Two hours later, I safely rolled into Wickenburg and promptly buried my car in a wash, which I already told you about here. But I made it. And then, despite the ranch being actually a very stressful environment in which to work, I had my own adventures. And my restlessness settled, and I found that I had been in control the entire time of how my life could be. If I was honest and brave about what I wanted for myself. Before my husband became my husband, he used to joke with one of the other women who worked at the ranch that she should be more like me, that I had balls. That I just picked up my life and moved. At the time it stoked my ego. In retrospect, I wasn’t really all that brave, I just wanted the hell out of my hometown and the trajectory I was on. I only had to be brave for a few moments, to apply, to accept the job, to make the plans. I know I had anxiety about leaving, I was not without self-doubt. But I just had to have a little courage to set the plan in motion and not back out.
And so I wish for you, that you dig deep for a little bravery at just the right moments, and take on that adventure that seems a little scary, a little intimidating, maybe a lot uncomfortable. Trust me when I say there is a whole lifetime to live in comfort. You only get a few times when adventure comes calling, whispering really, and you just have to whisper “yes” back. And you’ll get a sense of how much is out there, just beyond your own horizon. You won’t regret it.

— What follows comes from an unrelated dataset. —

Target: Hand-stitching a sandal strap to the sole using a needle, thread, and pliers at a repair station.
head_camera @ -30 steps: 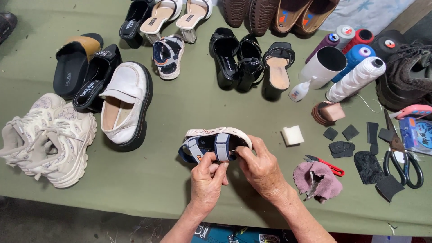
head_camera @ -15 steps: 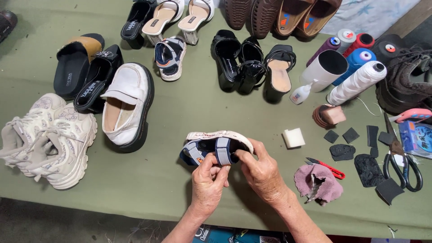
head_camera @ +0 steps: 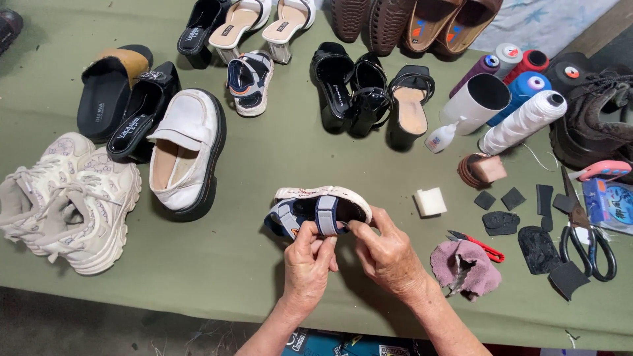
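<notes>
A small child's sandal point(head_camera: 320, 206) with navy and grey straps and a white sole lies on its side on the green table cloth point(head_camera: 264, 165), near the front edge. My left hand point(head_camera: 308, 264) pinches its grey middle strap from below. My right hand point(head_camera: 389, 254) grips the sandal's edge and strap on the right side. Its matching sandal point(head_camera: 249, 80) lies further back among other shoes.
White sneakers point(head_camera: 66, 198), a white loafer point(head_camera: 188, 151), black sandals point(head_camera: 132, 109) and heels point(head_camera: 369, 92) fill the back and left. On the right: thread cones point(head_camera: 521, 122), a glue bottle point(head_camera: 440, 137), a white block point(head_camera: 430, 201), a pink cloth point(head_camera: 465, 267), red snips point(head_camera: 478, 242), scissors point(head_camera: 587, 231), black patches point(head_camera: 537, 247).
The sandal and both hands have shifted slightly toward me. My fingers have closed tighter on the grey strap.
</notes>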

It might be stressful, it might be a terrible experience that makes you write a book and curse this random woman on a blog who told you to go for it. But I swear, at some point, you’ll be really glad you did it. And then you can get on with school, or go back to school, or keep following those whispers for more adventure down canyons, and beaches and wherever else your courage leads you.
Congratulations on your graduation. Or on your child’s graduation. Now the real fun can begin.